Allo stesso modo, da adulti, il terapeuta esplora i “barattoli delle parole” che il paziente porta con sé nel mondo, e aiuta a spolverarli, riaprirli, ridefinirli e a costruire nuovi nessi tra loro, traducibili in parole nuove.
La parola è quindi il nostro modo di interpretare il mondo e noi stessi. Noi siamo le parole che conosciamo per descriverci. E in un gioco di specchi possiamo usare quelle parole per cercare noi stessi negli altri, per farli vibrare con noi dello stesso brivido, dello stesso dolore. Oppure, sempre in un gioco di specchi, possiamo usare le parole per aiutare gli altri a cambiare il modo che hanno di narrare la propria storia, portandoli a riscriverla.
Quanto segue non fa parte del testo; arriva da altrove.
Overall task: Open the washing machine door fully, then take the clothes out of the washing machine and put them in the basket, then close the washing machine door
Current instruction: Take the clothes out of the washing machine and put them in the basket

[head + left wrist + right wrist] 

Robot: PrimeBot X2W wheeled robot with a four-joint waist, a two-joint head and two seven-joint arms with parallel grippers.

Rahma Nur – poetessa italo-somala
Audre Lorde dice che” la poesia non è lusso, è una necessità vitale alla nostra esistenza di donne”, dice anche che la poesia è “l’architettura portante delle nostre vite… getta un ponte sulle paure che abbiamo”.
La poesia per me è quel mezzo che mi ha aiutato e mi aiuta ancora ad esprimere i miei pensieri, a liberarmi dalle pene, a urlare le ingiustizie perché mi manca la voce a volte. Nella poesia ho trovato LA PAROLA, per determinare me stessa, ho trovato respiro, sollievo e cura, terapia per la mia anima. Infatti, essa erompe quando il dolore è troppo e non riesco a trattenerlo.
Dome Bulfaro – poeta, performer, artista visivo, cofondatore LIPS (Lega Italiana Poetry Slam)
Dieci consigli per produrre parole sane
Cura i semi delle parole
Semina parole nutrienti
Coltiva delle parole suoni e significati nutrienti
Coltiva un ascolto vivo delle parole
Dai il giusto peso alle parole che ascolti
Dosa ed esercita bene le parole che dici e che taci
Dosa ed esercita bene il silenzio eloquente
Salvaguardia le parole dai suoi parassiti
Metti il giusto sale nelle parole
Esalta il sapore delle parole
(da Ecopoeti in difesa della “bellezza antica” di ogni lingua di Dome Bulfaro)
Il 15 e il 16 ottobre, invece, vivremo direttamente la forza delle parole di alcuni tra i più rilevanti – non solo nel Continente africano, ma a livello internazionale – giovani artisti di spoken word e slam. Sul palco Poetra Asantewa (Ghana), Xabiso Vili (Sudafrica), Placide Konan (Costa d’Avorio) e la campionessa italiana 2023 di slam, Gloria Riggio.
Appuntamento il 15 ottobre a Padova, ore 20.30, Auditorium del Centro Culturale Altinate/San Gaetano, Via Altinate 71 e il 16 ottobre a Bologna allo spazio MET di Cantieri Meticci, ore 20.30, Via Gorky 6.